Question

From Effective Java "DOCUMENT ALL EXCEPTIONS THROWN BY EACH METHOD"

It should be noted that documenting all of the unchecked exceptions that each method can throw is an ideal, not always achievable in the real world. When a class undergoes revision, it is not a violation of source or binary compatibility if an exported method is modified to throw additional unchecked exceptions. Suppose a class invokes a method from another, independently written class. The authors of the former class may carefully document all of the unchecked exceptions that each method throws, but if the latter class is revised to throw additional unchecked exceptions, it is quite likely that the former class (which has not undergone revision) will propagate the new unchecked exceptions even though it does not declare them.

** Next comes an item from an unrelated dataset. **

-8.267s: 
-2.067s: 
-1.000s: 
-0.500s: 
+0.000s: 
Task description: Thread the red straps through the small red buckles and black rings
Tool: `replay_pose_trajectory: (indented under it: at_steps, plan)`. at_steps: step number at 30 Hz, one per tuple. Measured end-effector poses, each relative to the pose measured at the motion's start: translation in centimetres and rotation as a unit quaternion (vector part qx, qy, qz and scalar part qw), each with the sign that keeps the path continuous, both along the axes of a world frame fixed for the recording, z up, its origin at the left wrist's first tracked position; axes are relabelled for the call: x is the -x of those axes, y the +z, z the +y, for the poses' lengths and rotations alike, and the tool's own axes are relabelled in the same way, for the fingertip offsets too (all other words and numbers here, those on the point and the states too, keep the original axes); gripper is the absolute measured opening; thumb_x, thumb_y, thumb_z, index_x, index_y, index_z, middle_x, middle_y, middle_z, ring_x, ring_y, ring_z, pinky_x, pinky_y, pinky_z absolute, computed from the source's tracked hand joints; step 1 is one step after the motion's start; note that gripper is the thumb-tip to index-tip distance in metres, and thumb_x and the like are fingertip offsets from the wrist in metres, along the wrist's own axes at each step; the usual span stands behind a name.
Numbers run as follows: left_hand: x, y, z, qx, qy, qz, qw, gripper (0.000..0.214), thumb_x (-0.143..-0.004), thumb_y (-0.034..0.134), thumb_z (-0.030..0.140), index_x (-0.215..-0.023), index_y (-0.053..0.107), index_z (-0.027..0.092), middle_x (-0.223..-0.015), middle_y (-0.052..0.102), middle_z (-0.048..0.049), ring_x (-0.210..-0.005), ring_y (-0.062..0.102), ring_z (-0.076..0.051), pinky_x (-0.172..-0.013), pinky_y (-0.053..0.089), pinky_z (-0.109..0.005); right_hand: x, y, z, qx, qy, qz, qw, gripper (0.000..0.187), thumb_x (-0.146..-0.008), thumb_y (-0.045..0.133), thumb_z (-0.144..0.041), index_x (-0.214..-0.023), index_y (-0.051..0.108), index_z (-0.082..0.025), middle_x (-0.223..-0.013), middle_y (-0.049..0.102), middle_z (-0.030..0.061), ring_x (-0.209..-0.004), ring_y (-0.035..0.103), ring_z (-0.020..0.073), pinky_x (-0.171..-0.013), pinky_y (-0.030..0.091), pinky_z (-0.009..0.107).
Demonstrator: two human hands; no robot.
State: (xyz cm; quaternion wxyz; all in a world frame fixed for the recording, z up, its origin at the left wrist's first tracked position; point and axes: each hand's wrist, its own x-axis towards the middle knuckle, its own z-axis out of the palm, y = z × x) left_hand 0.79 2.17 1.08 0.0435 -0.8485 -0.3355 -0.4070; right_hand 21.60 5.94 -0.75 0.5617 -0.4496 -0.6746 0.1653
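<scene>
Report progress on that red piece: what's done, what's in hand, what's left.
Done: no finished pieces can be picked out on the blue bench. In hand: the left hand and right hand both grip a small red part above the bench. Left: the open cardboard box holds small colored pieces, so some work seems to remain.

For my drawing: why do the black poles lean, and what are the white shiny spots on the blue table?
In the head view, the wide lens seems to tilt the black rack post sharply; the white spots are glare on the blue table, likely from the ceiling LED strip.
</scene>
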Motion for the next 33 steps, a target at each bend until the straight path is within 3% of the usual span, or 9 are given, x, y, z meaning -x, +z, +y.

I fail to understand how can former class propagate the new unchecked excpetions ? The java language doesn't mandate the caller to catch and propagate unchecked exceptions .

Was it helpful?

Solution

It will propagate it precisely because exceptions are either caught or propagated. If not caught, an exception propagates:

public void caller() {
    callee();
}

public void callee() {
    throw new RuntimeException();
}

In the above example, the exception thrown from callee() will be propagated by the caller() method, since caller() doesn't catch it.

OTHER TIPS

Well, if you don't catch the unchecked exceptions they propagate automatically.

@Geek ... yes java language does not mandate to handle unchecked exceptions and if you do not handle any unchecked exceptions. then Java Virtual Machine(JVM) will handle all the exception thrown by the program execution.

If called method does not handle Exception, then Exception will propagate to Calling method. If Calling method does not handle Exception, then Exception will propagate to Java Virtual Machine and default exception handler will come into effect.